In piazza Missori angolo via Gonzaga, nel 1300, sorgeva la Ca'di Can, possente edificio fatto erigere dai Visconti e nel cui cortile si allevavano i feroci mastini che Bernabò Visconti usava per terrorizzare milanesi. Al collo i cani esibivano lo stemma della casata. E quando entravano nelle altre corti i cittadini avevano l'obbligo di sfamarli con carne fresca e riportarli dai Visconti in buona salute. Per questo la famiglia Pusterla eresse un cancello, per evitare di spendere tanti soldi dal macellaio. La Ca'di Can era la sede della giustizia e i delinquenti vi finivano sbranati. Si racconta che Bernabò abbia buttato ai cani suo nipote. Al signorotto milanese è dedicato un intero capitolo del libro «Vip, Very important pet, storia dei re e regine e dei loro amici animali» (Rossini), saggio storico scritto dal giornalista Enrico Ercole che ha unito le sue passioni, per le dinastie reali e per gli animali.

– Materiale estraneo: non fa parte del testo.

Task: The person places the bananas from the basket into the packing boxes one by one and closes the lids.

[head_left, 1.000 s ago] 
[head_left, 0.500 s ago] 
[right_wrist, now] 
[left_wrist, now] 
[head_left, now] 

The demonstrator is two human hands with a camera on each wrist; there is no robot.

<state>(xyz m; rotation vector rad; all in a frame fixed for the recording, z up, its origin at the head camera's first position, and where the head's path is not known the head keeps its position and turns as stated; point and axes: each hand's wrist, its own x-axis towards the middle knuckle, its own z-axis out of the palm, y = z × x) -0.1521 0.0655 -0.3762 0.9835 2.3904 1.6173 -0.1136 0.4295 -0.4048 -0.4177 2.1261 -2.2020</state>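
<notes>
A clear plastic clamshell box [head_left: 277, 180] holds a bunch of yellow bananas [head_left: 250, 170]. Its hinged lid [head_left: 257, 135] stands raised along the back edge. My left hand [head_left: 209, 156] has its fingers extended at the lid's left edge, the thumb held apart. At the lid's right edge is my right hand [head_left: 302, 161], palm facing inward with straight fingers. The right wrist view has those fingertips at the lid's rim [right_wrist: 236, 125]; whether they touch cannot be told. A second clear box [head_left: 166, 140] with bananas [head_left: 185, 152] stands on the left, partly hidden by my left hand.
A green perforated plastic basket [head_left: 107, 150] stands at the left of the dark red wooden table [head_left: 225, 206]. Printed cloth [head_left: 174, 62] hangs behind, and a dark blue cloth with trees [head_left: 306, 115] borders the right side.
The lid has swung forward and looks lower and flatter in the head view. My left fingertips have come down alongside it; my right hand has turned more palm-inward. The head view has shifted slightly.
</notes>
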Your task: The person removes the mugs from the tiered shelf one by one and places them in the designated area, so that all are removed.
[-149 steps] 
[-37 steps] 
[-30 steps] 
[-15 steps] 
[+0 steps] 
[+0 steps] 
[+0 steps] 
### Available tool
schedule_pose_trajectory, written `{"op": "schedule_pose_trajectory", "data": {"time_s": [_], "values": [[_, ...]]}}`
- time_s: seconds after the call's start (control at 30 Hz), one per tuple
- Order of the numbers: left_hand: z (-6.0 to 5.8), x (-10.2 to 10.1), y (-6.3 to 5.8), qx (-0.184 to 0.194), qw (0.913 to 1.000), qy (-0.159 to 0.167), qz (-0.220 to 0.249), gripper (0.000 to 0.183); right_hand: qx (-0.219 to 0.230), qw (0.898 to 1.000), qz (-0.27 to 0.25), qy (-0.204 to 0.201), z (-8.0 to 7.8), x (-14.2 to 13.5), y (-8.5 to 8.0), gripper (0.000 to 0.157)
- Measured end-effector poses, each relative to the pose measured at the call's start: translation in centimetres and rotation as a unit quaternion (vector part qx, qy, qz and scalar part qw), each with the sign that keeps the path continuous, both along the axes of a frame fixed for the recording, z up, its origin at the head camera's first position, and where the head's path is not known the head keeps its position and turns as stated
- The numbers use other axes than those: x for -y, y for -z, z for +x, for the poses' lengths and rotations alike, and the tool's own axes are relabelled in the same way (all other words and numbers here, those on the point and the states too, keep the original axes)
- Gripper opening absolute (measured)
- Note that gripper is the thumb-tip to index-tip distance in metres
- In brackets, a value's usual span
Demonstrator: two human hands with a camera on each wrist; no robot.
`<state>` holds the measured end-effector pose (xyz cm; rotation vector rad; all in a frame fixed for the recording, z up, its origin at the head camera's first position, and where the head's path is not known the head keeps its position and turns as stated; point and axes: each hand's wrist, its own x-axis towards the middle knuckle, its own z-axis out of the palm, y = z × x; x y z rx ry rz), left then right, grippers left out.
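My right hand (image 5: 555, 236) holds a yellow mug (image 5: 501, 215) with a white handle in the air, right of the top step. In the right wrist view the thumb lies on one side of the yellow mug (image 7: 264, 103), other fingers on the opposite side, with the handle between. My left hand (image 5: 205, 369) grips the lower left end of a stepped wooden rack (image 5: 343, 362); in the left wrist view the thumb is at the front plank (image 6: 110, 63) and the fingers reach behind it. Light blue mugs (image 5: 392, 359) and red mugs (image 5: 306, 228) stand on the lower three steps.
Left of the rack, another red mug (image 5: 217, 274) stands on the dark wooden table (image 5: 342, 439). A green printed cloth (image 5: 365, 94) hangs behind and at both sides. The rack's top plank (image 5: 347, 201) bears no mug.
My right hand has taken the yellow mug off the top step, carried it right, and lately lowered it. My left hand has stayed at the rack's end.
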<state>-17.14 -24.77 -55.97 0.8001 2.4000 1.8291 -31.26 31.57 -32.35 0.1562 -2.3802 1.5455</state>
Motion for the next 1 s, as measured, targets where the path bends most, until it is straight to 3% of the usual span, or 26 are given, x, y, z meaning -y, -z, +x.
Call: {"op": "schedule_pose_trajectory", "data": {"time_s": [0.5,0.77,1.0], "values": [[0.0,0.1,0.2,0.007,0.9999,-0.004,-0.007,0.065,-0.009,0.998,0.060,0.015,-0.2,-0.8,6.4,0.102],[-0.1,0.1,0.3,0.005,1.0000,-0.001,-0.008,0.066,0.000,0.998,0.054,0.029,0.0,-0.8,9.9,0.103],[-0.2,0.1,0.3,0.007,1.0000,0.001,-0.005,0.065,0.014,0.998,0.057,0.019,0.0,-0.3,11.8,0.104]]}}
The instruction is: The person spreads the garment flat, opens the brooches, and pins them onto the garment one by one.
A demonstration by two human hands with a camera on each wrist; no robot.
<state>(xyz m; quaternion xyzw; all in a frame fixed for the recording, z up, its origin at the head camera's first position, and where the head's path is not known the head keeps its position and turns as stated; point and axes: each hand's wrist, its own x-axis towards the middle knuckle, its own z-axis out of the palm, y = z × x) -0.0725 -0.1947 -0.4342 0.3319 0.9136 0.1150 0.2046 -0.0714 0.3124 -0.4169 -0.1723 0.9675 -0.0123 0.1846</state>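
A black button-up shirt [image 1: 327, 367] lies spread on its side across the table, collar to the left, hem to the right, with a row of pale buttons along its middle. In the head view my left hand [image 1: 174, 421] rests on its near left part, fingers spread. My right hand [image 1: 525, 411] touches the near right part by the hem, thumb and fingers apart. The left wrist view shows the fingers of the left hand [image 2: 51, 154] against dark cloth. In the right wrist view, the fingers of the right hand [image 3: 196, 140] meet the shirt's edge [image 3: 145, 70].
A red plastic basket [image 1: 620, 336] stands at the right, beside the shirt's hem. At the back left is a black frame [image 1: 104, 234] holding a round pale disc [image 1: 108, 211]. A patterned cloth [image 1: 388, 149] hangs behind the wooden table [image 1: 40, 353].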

Non c'è spazio per la fantasia anche se alcuni ritratti troppo datati sono stati corretti con l'Intelligenza artificiale. «L'idea del libro è nata studiando la principessa Sissi. Appresi che era appassionata di cani di grossa taglia contrariamente alle dame dell'epoca che sfoggiavano cagnolini. Era anticonformista e si circondava di Irish Wolfshound (levrieri irlandesi) che in Irlanda proteggevano le greggi dai lupi e di Leonberger. Il suo preferito lo chiamò Houseguard». Così Ercole ha iniziato a cercare quali fossero gli animali da compagnia di altri regnanti ed è nato il libro. Ludovico Gonzaga, marchese di Mantova, fece battere palmo a palmo il suo feudo per ritrovare l'amato Rubino, lo splendido cane che si è meritato perfino l'onore di essere ritratto dal Mantegna.
E che dire di Maria Antonietta che scelse i carlini tedeschi osteggiati a corte perché simbolo di predilezione per la Germania? La Regina di Francia ricevette in dono da un mercante turco anche un incantevole gatto d'angora, «la leggenda narra che durante la rivoluzione il micio e i suoi eredi siano stati spediti in America dal generale Lafayette e si siano incrociati con i procioni del Maine dando origine alla razza Maine Coon». Felino d'angora anche per Luigi XV che lo battezzò Brillant per via del prezioso collare in diamanti. Il felino poteva acciambellarsi sul trono mentre fu dato l'ordine ai nobili di prestargli rispetto e furono allontanati i cortigiani invisi al gatto.
Gattari anche i papi: il soriano di Papa Leone XII fu lasciato al poeta Chateaubriand che ebbe a dire: «Ne ho piene le scatole di questa bestiaccia». Ma il più famoso è stato Cico, il micione rosso e bianco lasciato da Papa Ratzinger a una coppia in Baviera che lì ha ricevuto centinaia di visite.